The Sunbeam Alpine of Peter Procter and Peter Harper is about to be passed by the Ferrari 250 SWB of Moss and Hill, at Le Mans in 1961. Ironically, Procter and Harper went on to win the Index of Thermal Efficiency and finish 16th overall, while the Ferrari retired in the ninth hour.
Photo: Procter Collection

In 1961, the Rootes Group was looking to make an entry for a team of Sunbeam Alpines for the Le Mans 24 Hours. The decision to go to Le Mans or not would be based, firstly, on the results of a test to take place at the MIRA test track in Warwickshire, England. Should the car stay together, the next step would be the Sebring 12-hour race. If all went well there, then the Le Mans entry was on. At MIRA, the job was to keep the car in one piece. Using the banked track, we went around at speeds of 95 to 100 mph, covering a lot of ground in a short space of time. The results of the MIRA test impressed Lord Rootes very much. He looked at the figures and said, “Oh, Christ, you managed to achieve all this!” I agree, in itself the MIRA test only gave a longevity test and did not put too much strain on the car. Our goal, as drivers, was to give the car the mildest test possible to persuade Lord Rootes that it was up to the job. Fortunately, for us, he didn’t realize that an Austin Seven would have almost achieved what we had, as the car was not really under any great stress!

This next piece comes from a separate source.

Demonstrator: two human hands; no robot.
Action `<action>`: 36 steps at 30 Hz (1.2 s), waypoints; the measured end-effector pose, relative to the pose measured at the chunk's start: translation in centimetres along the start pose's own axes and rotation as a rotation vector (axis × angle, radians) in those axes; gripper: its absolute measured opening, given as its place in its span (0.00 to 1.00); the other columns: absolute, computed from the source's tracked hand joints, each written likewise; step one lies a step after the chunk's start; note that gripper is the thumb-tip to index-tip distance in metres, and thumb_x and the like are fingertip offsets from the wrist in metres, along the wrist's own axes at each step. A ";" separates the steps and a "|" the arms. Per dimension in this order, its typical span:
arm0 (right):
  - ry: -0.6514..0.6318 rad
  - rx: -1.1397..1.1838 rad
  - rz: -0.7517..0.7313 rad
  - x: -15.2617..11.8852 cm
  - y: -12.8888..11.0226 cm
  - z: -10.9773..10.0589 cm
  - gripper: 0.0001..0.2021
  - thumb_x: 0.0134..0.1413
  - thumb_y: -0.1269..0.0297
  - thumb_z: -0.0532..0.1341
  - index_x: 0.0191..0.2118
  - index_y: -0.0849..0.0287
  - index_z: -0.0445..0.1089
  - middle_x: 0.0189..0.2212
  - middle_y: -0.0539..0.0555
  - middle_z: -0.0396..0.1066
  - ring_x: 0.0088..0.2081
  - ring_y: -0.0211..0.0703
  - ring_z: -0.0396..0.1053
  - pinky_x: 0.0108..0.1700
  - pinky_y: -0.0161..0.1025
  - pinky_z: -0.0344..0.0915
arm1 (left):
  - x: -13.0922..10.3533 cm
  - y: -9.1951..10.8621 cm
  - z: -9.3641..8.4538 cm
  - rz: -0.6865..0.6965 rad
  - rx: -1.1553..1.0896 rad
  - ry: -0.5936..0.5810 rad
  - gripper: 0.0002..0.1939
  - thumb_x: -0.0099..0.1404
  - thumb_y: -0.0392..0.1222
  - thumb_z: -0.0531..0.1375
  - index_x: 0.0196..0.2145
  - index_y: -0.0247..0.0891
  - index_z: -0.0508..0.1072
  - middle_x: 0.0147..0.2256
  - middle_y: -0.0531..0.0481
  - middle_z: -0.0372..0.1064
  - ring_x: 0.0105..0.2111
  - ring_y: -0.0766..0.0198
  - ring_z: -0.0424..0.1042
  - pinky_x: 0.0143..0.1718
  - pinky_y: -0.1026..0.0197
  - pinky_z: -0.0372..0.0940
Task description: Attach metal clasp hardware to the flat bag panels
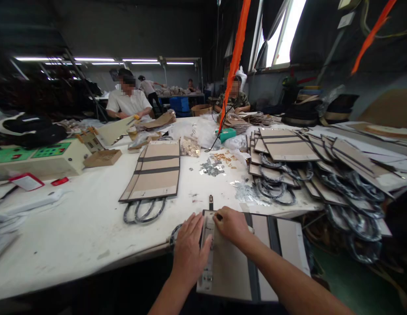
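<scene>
A beige panel with dark bands and dark edging (231, 271) lies at the table's front edge, turned sideways. My left hand (190, 249) rests flat at its left edge, fingers extended and holding nothing. My right hand (232, 225) is closed near the panel's top left corner, its fingertips pressed together over a small dark thing that I cannot make out. Just above that corner a dark strap with a metal piece (211, 201) sticks out onto the table. Part of a dark handle shows left of my left hand.
Stacked panels with looped handles lie at left (157, 170) and right (289, 146). Metal plates (212, 167) and gold pieces (226, 158) are scattered mid-table. A cardboard tray (103, 158) sits by a machine (42, 157). Two people work across the table; an orange strip (234, 57) hangs down.
</scene>
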State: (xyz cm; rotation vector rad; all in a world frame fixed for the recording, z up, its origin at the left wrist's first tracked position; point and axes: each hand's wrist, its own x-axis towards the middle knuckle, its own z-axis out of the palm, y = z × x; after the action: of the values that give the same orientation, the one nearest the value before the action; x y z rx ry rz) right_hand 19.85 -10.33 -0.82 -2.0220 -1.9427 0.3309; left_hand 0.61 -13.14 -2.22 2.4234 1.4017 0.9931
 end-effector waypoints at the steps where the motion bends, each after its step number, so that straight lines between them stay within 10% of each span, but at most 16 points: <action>1: 0.002 -0.003 0.005 -0.1 -0.1 -0.1 0.13 0.68 0.57 0.58 0.39 0.52 0.80 0.42 0.54 0.80 0.42 0.47 0.77 0.39 0.38 0.60 | 0.6 -0.2 0.6 0.043 0.059 -0.101 0.26 0.69 0.40 0.60 0.63 0.41 0.70 0.62 0.42 0.70 0.63 0.47 0.67 0.68 0.40 0.57; 28: -0.057 0.031 -0.144 -2.1 -0.3 0.1 0.15 0.65 0.62 0.59 0.54 0.52 0.75 0.47 0.55 0.76 0.43 0.48 0.76 0.41 0.38 0.66 | 2.3 -2.6 2.0 0.169 0.349 -0.280 0.26 0.73 0.48 0.59 0.66 0.41 0.68 0.56 0.40 0.71 0.55 0.45 0.67 0.55 0.43 0.62; 36: 0.026 -0.058 0.162 1.2 8.4 -4.9 0.14 0.62 0.56 0.62 0.48 0.49 0.82 0.48 0.53 0.80 0.50 0.50 0.75 0.46 0.38 0.65 | 2.8 -3.1 1.3 0.057 0.143 -0.284 0.23 0.74 0.47 0.59 0.64 0.46 0.70 0.56 0.45 0.71 0.56 0.50 0.67 0.55 0.45 0.63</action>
State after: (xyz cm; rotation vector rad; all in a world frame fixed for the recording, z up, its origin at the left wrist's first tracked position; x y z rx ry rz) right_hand 29.55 -9.64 0.57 -2.2158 -1.7969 0.2878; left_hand 0.17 -8.97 -3.31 2.5929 1.3510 0.5451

We were entered for the Sebring race and did very well; I led the class for some of the opening laps. As with sports car races of that type there was quite an eclectic mix of machinery. The “big boys” were the Maserati Birdcages and Ferrari V-12s. Our main opposition was Porsche, not with the cars like they have today, but the smaller-engined cars. The Alpines were heavier cars than others in the class, so we did lose out a bit on that. Sebring, at that time, was a circuit around the airfield; while most of the track was fine, other parts were very abrasive and wore the tires considerably. We had had a tire test at Silverstone just prior to Sebring, not only to see how the tires would stand up but also to get the team prepared for tire changes at pit-stops. In the end we finished 17th.

Peter and I were entered for the Le Mans race in a Harrington-bodied Sunbeam Alpine, #34. Harrington was a specialist coach building company from the south of England. They really made the car look the part. The whole thing was streamlined—even the headlights were faired in. Ironically, on the Mulsanne straight, our car was slower than the “normal”-bodied car, #35, being driven by Paddy Hopkirk and Peter Jopp. Both cars were in the 1,600-cc GT category. Just before half distance, Paddy and Joppy’s car was disqualified. It was something to do with the overdrive breaking and oil being filled at an ineligible time. We went on to finish a creditable 16th, and won the Index of Thermal Efficiency. This award was a most complicated formula to work out. We always suspected it was invented by the French to allow their DB Panhards to win something. Briefly, it has to do with the weight of the car, the fuel used, and the distance traveled. Unfortunately, for us, the calculations took so long to work out we didn’t get the opportunity to take our place on the podium. Something I feel somewhat cheated out of. Rootes was very pleased with us and made the most of the publicity our success created. Not only that, the prize money was some £3,500—the same as the race winners. I believe our achievement led Rootes to compete in the next three Le Mans 24 Hour races. In 1962,­­­ we finished 15th, but failed to finish in the 1963 race. Peter and I had varying degrees of success and failure in races and rallies. My last event as an “official” Rootes driver came after the 1963 Alpine Rally.

Procter at the wheel of the Sunbeam Rapier during the 1959 Alpine Rally.